* _Your goal_
Look through the material below for "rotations". Copy every line that contains it.

* _Exercise materials_
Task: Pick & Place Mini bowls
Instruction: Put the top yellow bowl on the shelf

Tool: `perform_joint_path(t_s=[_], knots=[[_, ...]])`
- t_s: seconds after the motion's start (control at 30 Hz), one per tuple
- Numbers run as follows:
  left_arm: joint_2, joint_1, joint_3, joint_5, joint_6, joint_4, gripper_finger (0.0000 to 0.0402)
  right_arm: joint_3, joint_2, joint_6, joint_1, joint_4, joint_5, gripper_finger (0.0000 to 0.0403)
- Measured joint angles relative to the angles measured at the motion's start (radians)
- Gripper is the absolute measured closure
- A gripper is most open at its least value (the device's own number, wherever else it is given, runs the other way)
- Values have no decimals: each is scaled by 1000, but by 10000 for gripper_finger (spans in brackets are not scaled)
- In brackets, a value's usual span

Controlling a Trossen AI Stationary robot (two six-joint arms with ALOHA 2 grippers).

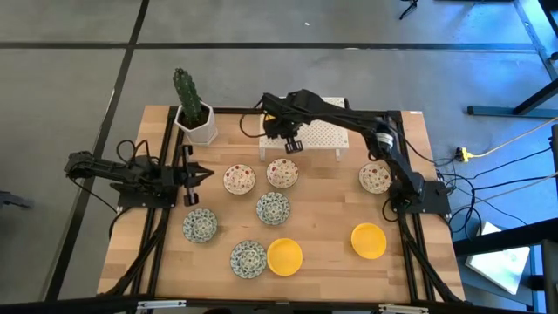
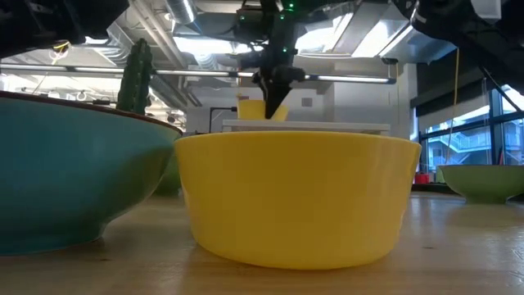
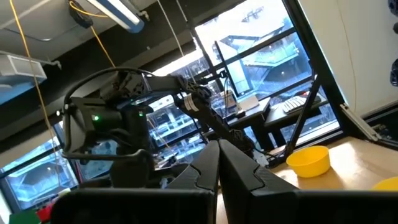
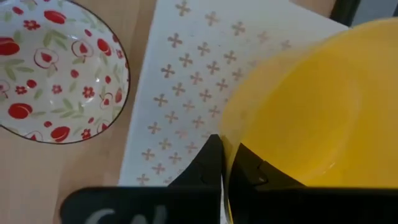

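My right gripper [image 1: 289, 142] is over the left end of the white perforated stand [image 1: 324, 136] at the table's far side, shut on a yellow mini bowl [image 4: 317, 106]. The low view shows that bowl [image 2: 264, 111] at the stand's top [image 2: 327, 125]; whether it rests there I cannot tell. On the table stand three cream bowls with red pattern [image 1: 239, 179], [image 1: 282, 173], [image 1: 375, 178], three blue-green ones [image 1: 273, 208], [image 1: 200, 226], [image 1: 248, 258] and two yellow ones [image 1: 284, 255], [image 1: 369, 240]. My left gripper [image 1: 197, 174] waits shut at the table's left side. My right gripper pinches the yellow bowl's rim [image 4: 225, 134] on the side nearest the camera. One finger [image 4: 208, 163] is outside the wall and the other [image 4: 252, 169] inside the hollow. The fingers come from above, pointing down. The bowl sits upright below them over the white stand.
A cactus in a white pot [image 1: 193, 112] stands at the far left corner. The red-patterned bowl [image 4: 56, 68] lies just beside the stand's left end. Bare wood shows between the bowls near the right and near edges [image 1: 331, 262].
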Motion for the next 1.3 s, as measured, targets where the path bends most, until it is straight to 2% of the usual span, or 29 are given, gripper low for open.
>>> perform_joint_path(t_s=[0.33, 0.67, 0.87, 1.07, 1.3], knots=[[0, 0, 0, 22, 1, 0, 397, 2, 13, -7, 31, -16, 42, 390], [0, 0, 0, 53, -29, 0, 399, 2, 19, -29, 31, 26, 63, 312], [0, 0, 0, 53, -53, 0, 396, 2, 19, -30, 31, 43, 83, 284], [0, 0, 0, 53, -55, 1, 399, 18, 10, -31, 32, 39, 154, 275], [0, 0, 0, 52, -55, 0, 396, 18, -90, -23, 53, 37, 119, 274]])
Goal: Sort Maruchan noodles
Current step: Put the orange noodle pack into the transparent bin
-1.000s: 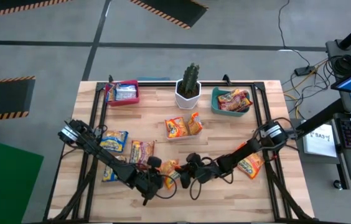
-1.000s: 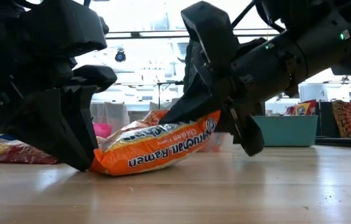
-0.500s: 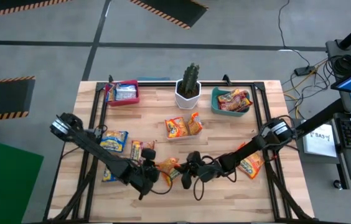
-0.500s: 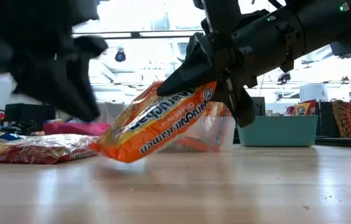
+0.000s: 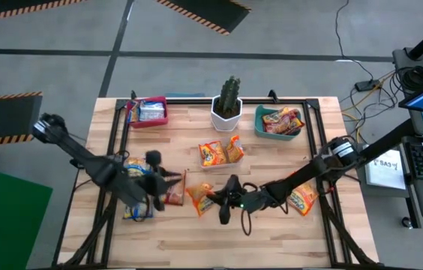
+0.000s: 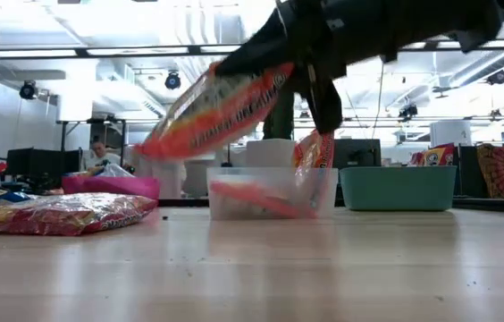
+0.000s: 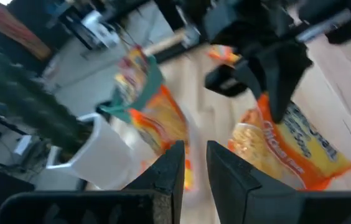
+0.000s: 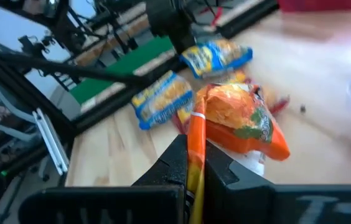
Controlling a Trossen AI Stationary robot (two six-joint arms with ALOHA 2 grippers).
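Note:
My right gripper is shut on an orange Maruchan noodle packet, which is up in the air in the low view. My left gripper hovers to the left of it over a red-orange packet; its fingers stand a narrow gap apart and touch nothing. Yellow-and-blue packets lie flat near the left edge. Two more packets stand in a clear container at mid-table. Another packet lies under the right arm. My right gripper pinches the orange packet by one end edge between its two fingers. The fingers come slanting from the table's right. The packet is lifted clear of the table and tilted, its free end lower and pointing toward the left.
A potted cactus in a white pot stands at the far edge between a red bin and a teal bin, both holding packets. Bare wood lies along the near edge.
My right gripper has risen and carried the orange packet up; its left end, which lay on the table, is now lifted clear. My left gripper has let go of that end, pulled up and away toward the table's left.

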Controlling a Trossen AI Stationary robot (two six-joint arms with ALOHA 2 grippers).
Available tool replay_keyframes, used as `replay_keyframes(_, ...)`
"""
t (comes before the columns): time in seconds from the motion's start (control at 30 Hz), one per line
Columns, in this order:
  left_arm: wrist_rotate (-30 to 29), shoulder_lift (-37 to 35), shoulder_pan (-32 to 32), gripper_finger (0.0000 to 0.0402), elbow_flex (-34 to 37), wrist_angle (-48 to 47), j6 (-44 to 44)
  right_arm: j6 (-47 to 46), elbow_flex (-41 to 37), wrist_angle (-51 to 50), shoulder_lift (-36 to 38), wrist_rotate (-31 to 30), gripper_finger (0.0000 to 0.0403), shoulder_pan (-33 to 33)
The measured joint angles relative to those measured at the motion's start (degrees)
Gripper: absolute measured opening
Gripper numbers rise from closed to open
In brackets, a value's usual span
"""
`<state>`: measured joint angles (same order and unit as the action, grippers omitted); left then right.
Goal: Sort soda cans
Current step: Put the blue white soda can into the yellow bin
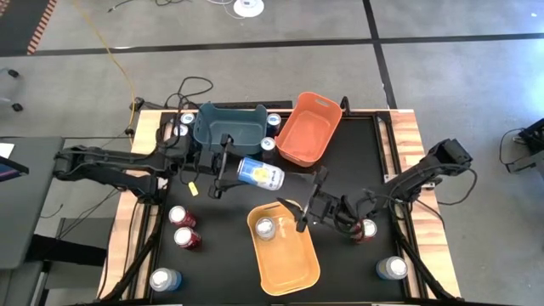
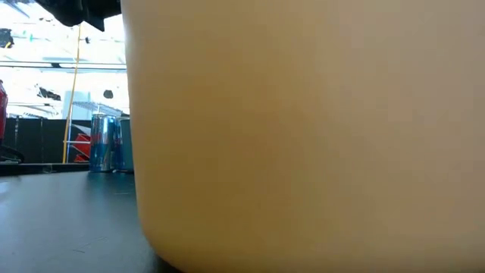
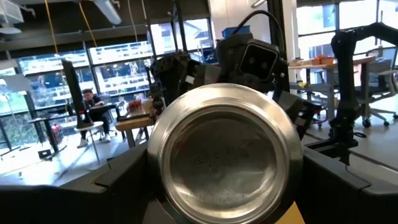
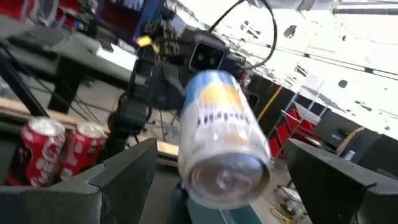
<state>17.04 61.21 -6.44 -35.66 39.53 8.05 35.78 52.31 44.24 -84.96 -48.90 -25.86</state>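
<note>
A pale blue and silver soda can [image 1: 260, 174] lies on its side in the air above the black table [image 1: 357, 153], between the two arms. The left gripper [image 1: 223, 174] clamps its fingers around one end of it; in the left wrist view the can's shiny silver base fills the space between the two dark fingers [image 3: 118, 180]. The right gripper [image 1: 308, 206] sits just beyond the can's other end with its fingers [image 4: 127, 171] spread wide, and in the right wrist view the can hangs between them without touching either.

A yellow-orange plastic bin [image 1: 285, 251] stands near the front of the table with one silver-topped can [image 1: 266, 227] upright inside it. A teal plastic bin [image 1: 229, 126] and an orange plastic bin [image 1: 308, 129] stand side by side at the back, with dark blue cans [image 1: 274, 121] upright around them. Two red cans [image 1: 184, 228] stand upright at the left front, another red can [image 1: 366, 229] by the right arm, and pale silver cans [image 1: 392, 269] near both front corners
</note>
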Motion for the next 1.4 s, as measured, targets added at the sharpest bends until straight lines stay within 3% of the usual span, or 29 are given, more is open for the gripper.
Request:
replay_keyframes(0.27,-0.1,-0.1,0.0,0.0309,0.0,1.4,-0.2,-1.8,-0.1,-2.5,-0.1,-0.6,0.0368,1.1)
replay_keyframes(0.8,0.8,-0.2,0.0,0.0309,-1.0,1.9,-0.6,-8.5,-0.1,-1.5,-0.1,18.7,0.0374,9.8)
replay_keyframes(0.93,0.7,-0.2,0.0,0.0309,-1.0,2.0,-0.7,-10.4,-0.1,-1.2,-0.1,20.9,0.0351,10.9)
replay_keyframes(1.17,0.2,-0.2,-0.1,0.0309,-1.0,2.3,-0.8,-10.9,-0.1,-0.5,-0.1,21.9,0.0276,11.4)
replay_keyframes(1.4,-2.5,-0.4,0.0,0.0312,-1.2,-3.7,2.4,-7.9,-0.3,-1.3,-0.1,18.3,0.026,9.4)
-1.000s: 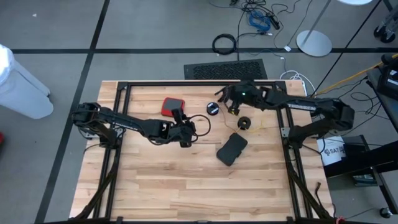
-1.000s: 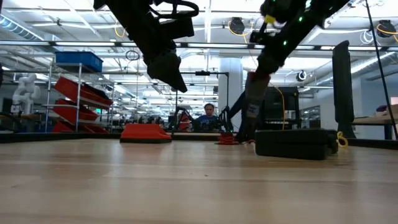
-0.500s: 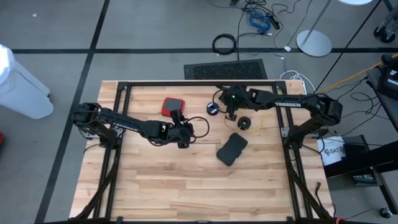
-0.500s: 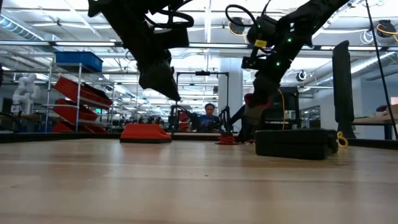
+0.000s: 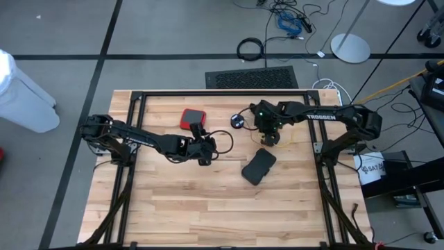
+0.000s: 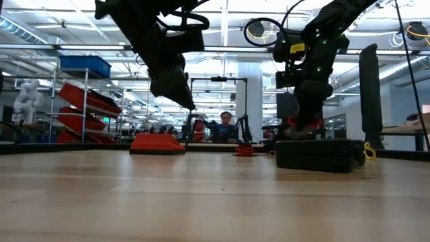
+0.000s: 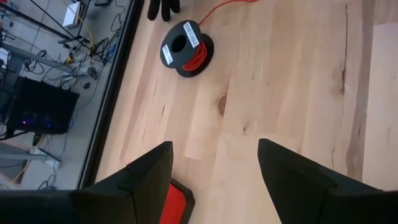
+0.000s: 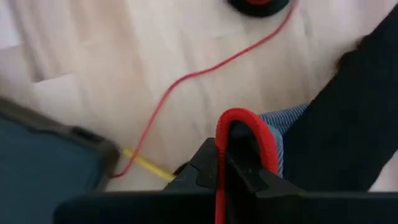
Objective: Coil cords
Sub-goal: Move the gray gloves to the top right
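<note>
Red-orange cord (image 8: 186, 78) runs across the pale wooden counter (image 5: 208, 201) from a small black reel (image 7: 186, 48) wound with the same cord, which lies flat near the counter's far middle. In the right wrist view a loop of this cord stands up out of the right tool (image 8: 227, 177), whose fingers are closed tight on it, so the cord is pinched there while the rest trails loosely over the wood toward the reel. A short length of yellow cord (image 8: 146, 165) shows on the counter just beside those fingers, next to the edge of a dark flat case (image 5: 259, 166).

From above, the right tool (image 5: 269, 132) sits low over the far right part of the counter, just beyond the dark case and near a second black reel (image 5: 272, 138); I cannot tell whether it touches that reel. The reel with the red-orange cord (image 5: 237, 121) lies a little to its left.

The left tool (image 7: 214, 180) hovers above the counter's middle with its two fingers spread wide and nothing between them; bare wood shows in the gap. A red box (image 5: 191, 119) rests on the counter just beyond it.

In the low view, a person (image 6: 226, 128) sits far back in the room.
</note>
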Tool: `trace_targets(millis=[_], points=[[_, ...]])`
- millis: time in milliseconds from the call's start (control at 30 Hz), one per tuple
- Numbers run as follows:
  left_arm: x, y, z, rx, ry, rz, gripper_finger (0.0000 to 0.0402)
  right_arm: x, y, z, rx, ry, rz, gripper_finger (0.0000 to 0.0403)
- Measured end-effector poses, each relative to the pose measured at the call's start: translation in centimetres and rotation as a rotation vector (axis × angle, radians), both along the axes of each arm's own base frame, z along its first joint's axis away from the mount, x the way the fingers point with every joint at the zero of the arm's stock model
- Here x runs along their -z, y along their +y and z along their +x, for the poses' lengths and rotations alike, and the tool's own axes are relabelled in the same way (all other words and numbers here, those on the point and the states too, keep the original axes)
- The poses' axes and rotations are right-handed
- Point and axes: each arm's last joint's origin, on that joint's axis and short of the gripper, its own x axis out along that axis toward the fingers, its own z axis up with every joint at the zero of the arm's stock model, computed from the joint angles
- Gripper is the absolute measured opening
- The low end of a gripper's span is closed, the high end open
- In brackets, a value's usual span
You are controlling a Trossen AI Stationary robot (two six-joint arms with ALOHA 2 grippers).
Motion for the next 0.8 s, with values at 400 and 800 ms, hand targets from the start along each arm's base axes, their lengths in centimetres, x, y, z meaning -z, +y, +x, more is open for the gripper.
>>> trace_targets(millis=[400,800], points=[[-0.1,0.0,0.1,0.002,-0.017,0.000,0.0244,-0.6,-1.2,0.8,-0.034,-0.163,0.015,0.0006],[-0.2,0.0,0.2,0.002,-0.026,-0.001,0.0244,2.3,-2.3,1.1,-0.093,-0.129,0.208,0.0006]])
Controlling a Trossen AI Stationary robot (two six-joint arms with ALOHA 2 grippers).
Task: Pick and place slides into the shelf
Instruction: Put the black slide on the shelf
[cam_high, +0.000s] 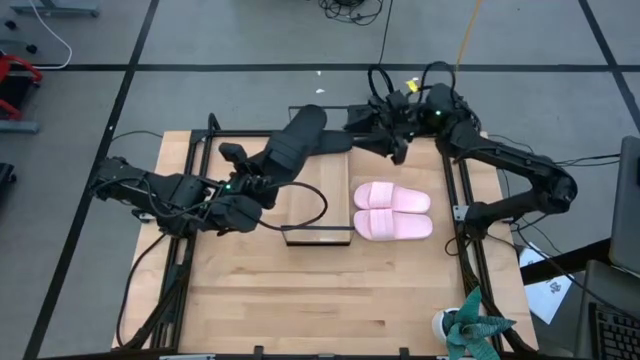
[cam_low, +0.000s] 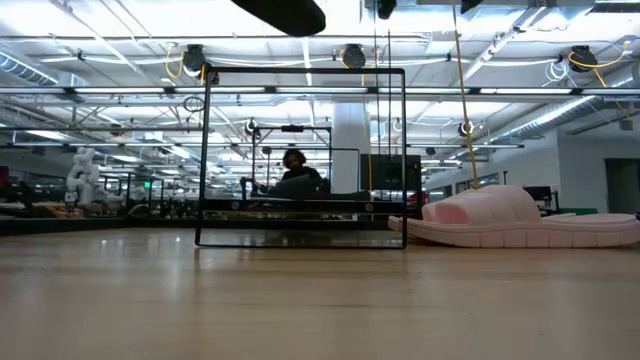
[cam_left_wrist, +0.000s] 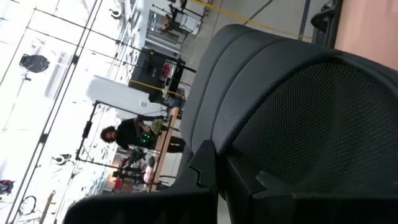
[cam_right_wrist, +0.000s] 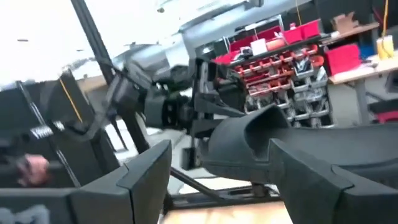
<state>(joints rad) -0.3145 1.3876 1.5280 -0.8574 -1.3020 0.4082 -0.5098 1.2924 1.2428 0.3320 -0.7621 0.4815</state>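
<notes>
My left gripper (cam_high: 262, 180) is shut on a matte black slide (cam_high: 298, 138), which is raised above the table's far half and also shows at the top of the low view as the black slide (cam_low: 283, 12). My right gripper (cam_right_wrist: 221, 180) is open, and its fingers stand at the end of a black slide (cam_right_wrist: 261, 137). A dark shape (cam_high: 336, 140) beside it may be a second black slide; I cannot tell. The pink pair (cam_high: 392, 211) lies sole-down on the table, right of the shelf (cam_high: 318, 215). My left gripper (cam_left_wrist: 221, 186) pinches the black slide between its two fingers at the end nearer the table's left (cam_left_wrist: 249, 149). The fingers come up from the left and slant toward the far edge. The slide is lifted clear and reaches away toward the far side. My right gripper: I cannot tell whether its fingers (cam_right_wrist: 311, 180) touch the black slide in front of them.
The shelf's black frame (cam_low: 300, 155) stands upright at mid-table. A potted plant (cam_high: 470, 328) sits at the near right corner. Black rails (cam_high: 462, 215) run along the table's left and right sides. A person (cam_low: 297, 178) sits in the room beyond.
</notes>
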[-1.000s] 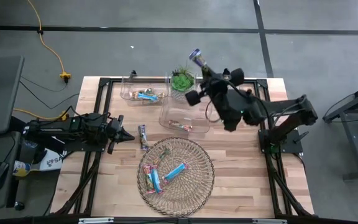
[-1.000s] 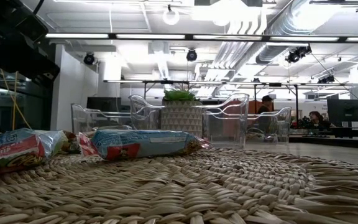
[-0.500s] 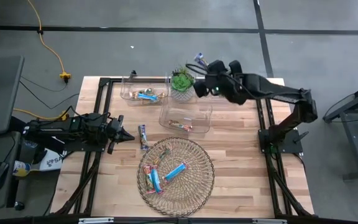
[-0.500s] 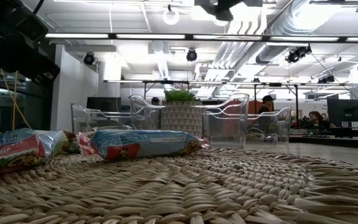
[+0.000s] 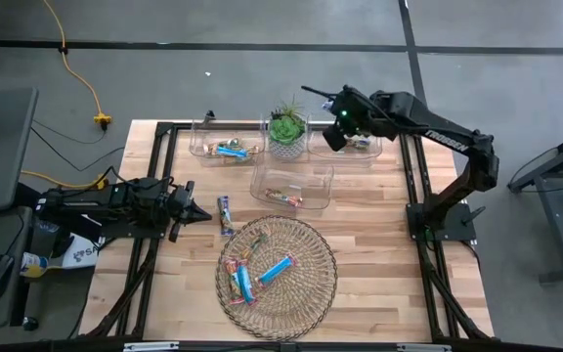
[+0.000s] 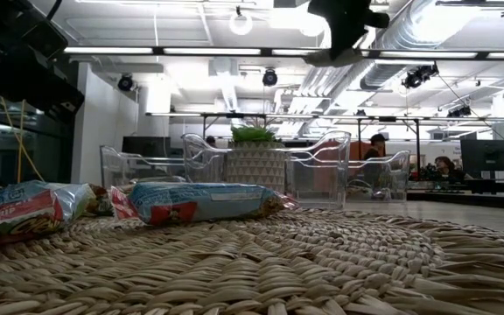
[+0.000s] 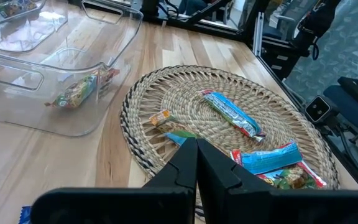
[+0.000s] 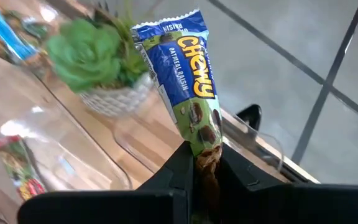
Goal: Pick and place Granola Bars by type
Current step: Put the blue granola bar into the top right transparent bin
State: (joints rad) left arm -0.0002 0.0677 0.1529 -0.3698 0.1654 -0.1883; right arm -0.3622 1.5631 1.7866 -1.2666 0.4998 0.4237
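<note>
My right gripper (image 5: pixel 330 135) is over the far right clear bin (image 5: pixel 360 149), beside the plant, shut on a blue-and-green granola bar (image 8: pixel 185 74). In the low view it shows at the top edge (image 6: pixel 344 26). My left gripper (image 5: pixel 199 211) waits shut at the table's left side, near a bar lying flat on the wood (image 5: pixel 225 214). Several blue and orange-red bars (image 5: pixel 262 269) lie in the wicker tray (image 5: pixel 316 284); two show close up in the low view (image 6: pixel 204 201). More bars lie in the far left bin (image 5: pixel 228 150) and the middle bin (image 5: pixel 283 198). My right gripper pinches the granola bar between its two fingers by one end of the wrapper (image 8: pixel 205 155). The bar is lifted clear and sticks out forward past the fingertips, its free crimped end (image 8: pixel 166 25) toward the plant and the table's far edge.
A potted green plant (image 5: pixel 286 127) stands between the two far bins, close to my right gripper. The middle bin (image 5: pixel 316 178) sits in front of it, the wicker tray nearer still. Bare wood lies right of the tray (image 5: pixel 379 254).
My right arm has carried the bar from high above the plant and middle bin toward the table's right and down, stretching out over the far right bin. The bar has stayed in its shut fingers.
</note>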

* _Problem solution_
- Here x runs along their -z, y along their +y and z along their +x, for the poses' lengths and rotations alike, and the tool's own axes are relabelled in the same way (all other words and numbers here, those on the point and the states too, keep the original axes)
- The poses' axes and rotations are right-handed

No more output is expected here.